(Published in the May 2017 issue of BMW Owners News Magazine; photos courtesy of Stephanie White & yoga instruction by Beth Urban – “thank you ladies, for this amazing collaboration!”)
Riding season for most of us has officially begun. Each time we prepare for a journey, we run through our checklists of gear to be packed and motorcycle maintenance that needs to be done before departure. Many of us like to share riding tips and tricks with each other, so I have one unique tip to share with my fellow riders out there: leave your turtle necks at home, please. Bear with me while I get to the point…
In the past couple of years, I’ve noticed that after a series of long days in the saddle, my body is toast. While I certainly don’t consider myself an earthy kind of gal (yet have the utmost respect for those gals), I have often wondered about the benefits of yoga as a remedy. Yes, I said that four letter word. I believe I have many more years of long-distance riding left in me (and don’t care to rely on the bevy of painkillers out there to get me through a couple of decades on two-wheels), so I’ve toyed with the idea of yoga – really for the physical benefits of flexibility and core strength. And recently, to seal the deal, I was approached by a friend of mine, Beth Urban, who happens to not only teach Fitness Yoga, but also is a serious bicyclist.

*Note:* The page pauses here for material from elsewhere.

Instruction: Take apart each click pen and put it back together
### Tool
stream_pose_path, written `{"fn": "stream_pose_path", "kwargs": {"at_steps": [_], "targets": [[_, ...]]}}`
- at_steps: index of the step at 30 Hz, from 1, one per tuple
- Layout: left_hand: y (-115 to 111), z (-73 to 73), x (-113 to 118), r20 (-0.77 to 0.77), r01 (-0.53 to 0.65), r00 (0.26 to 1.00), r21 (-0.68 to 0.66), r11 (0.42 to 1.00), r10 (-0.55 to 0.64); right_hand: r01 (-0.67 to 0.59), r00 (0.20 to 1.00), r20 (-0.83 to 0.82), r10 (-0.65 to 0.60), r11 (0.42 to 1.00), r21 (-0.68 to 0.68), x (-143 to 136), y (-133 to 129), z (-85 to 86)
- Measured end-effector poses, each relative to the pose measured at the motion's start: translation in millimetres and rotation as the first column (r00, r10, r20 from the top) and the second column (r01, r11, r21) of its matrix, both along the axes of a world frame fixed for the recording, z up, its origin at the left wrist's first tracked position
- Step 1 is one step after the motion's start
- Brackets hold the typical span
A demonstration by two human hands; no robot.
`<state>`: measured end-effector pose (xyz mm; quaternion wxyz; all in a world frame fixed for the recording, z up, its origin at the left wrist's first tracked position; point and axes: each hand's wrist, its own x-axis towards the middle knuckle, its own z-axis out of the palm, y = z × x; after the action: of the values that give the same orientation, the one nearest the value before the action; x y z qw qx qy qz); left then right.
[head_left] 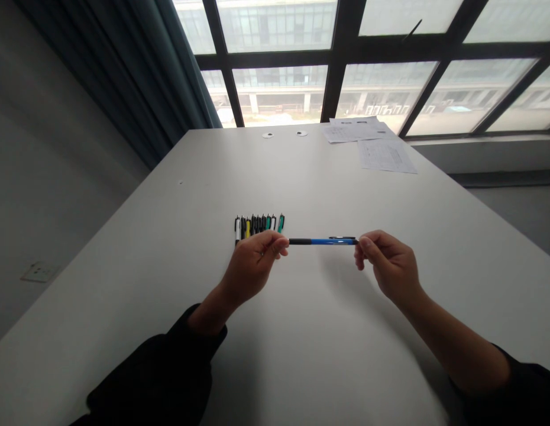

She “gets” my two-wheeled lifestyle and wanted to know when I was ready to work on some “Crazy Eights” and ditch my “Turtle Neck.” I have to admit, I was intrigued (maybe somewhat frightened) and wanted to learn more.
We’ve all heard the old saying “use it or lose it.” Well, that’s the basis of our human muscular makeup. If we don’t use them, we are eventually going to lose use of them. Utilizing simple yoga poses and stretches regularly puts muscles and joints into positions that we don’t assume on a daily basis, therefore building flexibility and keeping our joints lubricated. This is especially important for our bodies to help decrease our chances of injuries…dramatically. Yoga can help lessen the impact of damage to our bodies due to an unfortunate mishap on the highway or even a simple stumble over a tent stake when returning from the Beer Garden at midnight.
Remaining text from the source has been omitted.